▶ **YOUR INSTRUCTIONS**
Repeat the listing exactly, minus the pictures.

EXERCISE DATA: Begin

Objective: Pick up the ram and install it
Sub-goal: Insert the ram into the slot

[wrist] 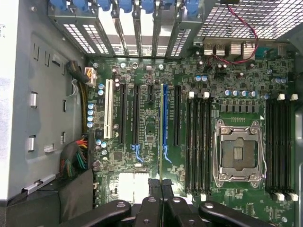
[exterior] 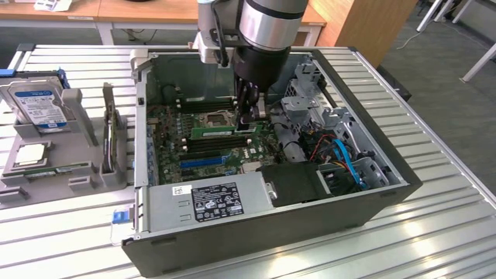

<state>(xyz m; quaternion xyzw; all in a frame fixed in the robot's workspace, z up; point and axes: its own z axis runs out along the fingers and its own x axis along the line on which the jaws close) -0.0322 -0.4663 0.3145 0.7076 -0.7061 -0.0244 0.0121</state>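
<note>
Jaws: almost closed; the gripper [exterior: 250, 120] pinches the ram [exterior: 220, 132] near its end toward the exterior view's right.
Ram: flat green stick, lying level at the centre of the exterior frame, along the black memory slots [exterior: 209, 145] and just beside the square metal CPU socket [exterior: 215, 119].
Room: a grey drive cage [exterior: 306, 110] crowds the exterior view's right; open motherboard [exterior: 164, 131] lies toward the left.
Edges: a dark steel case wall [exterior: 263, 244] surrounds the board, with a ribbed metal table [exterior: 434, 221] outside it.
</note>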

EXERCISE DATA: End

▶ **ANSWER FOR THE TASK**
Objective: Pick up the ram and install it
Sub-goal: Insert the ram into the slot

[wrist] 
[exterior] 

<state>(xyz m; quaternion xyzw; all in a frame fixed in the robot's workspace, z up; point and axes: its own z axis runs out along the fingers and its own x axis along the line on which the jaws close) -0.0322 -0.4663 0.3145 0.7076 -0.7061 -0.0244 0.0121</state>
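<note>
Jaws: almost closed; the gripper [exterior: 250, 120] pinches the ram [exterior: 220, 132] near its end toward the exterior view's right.
Ram: flat green stick, lying level at the centre of the exterior frame, along the black memory slots [exterior: 209, 145] and just beside the square metal CPU socket [exterior: 215, 119].
Room: a grey drive cage [exterior: 306, 110] crowds the exterior view's right; open motherboard [exterior: 164, 131] lies toward the left.
Edges: a dark steel case wall [exterior: 263, 244] surrounds the board, with a ribbed metal table [exterior: 434, 221] outside it.
</note>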

No more work is needed for this exercise.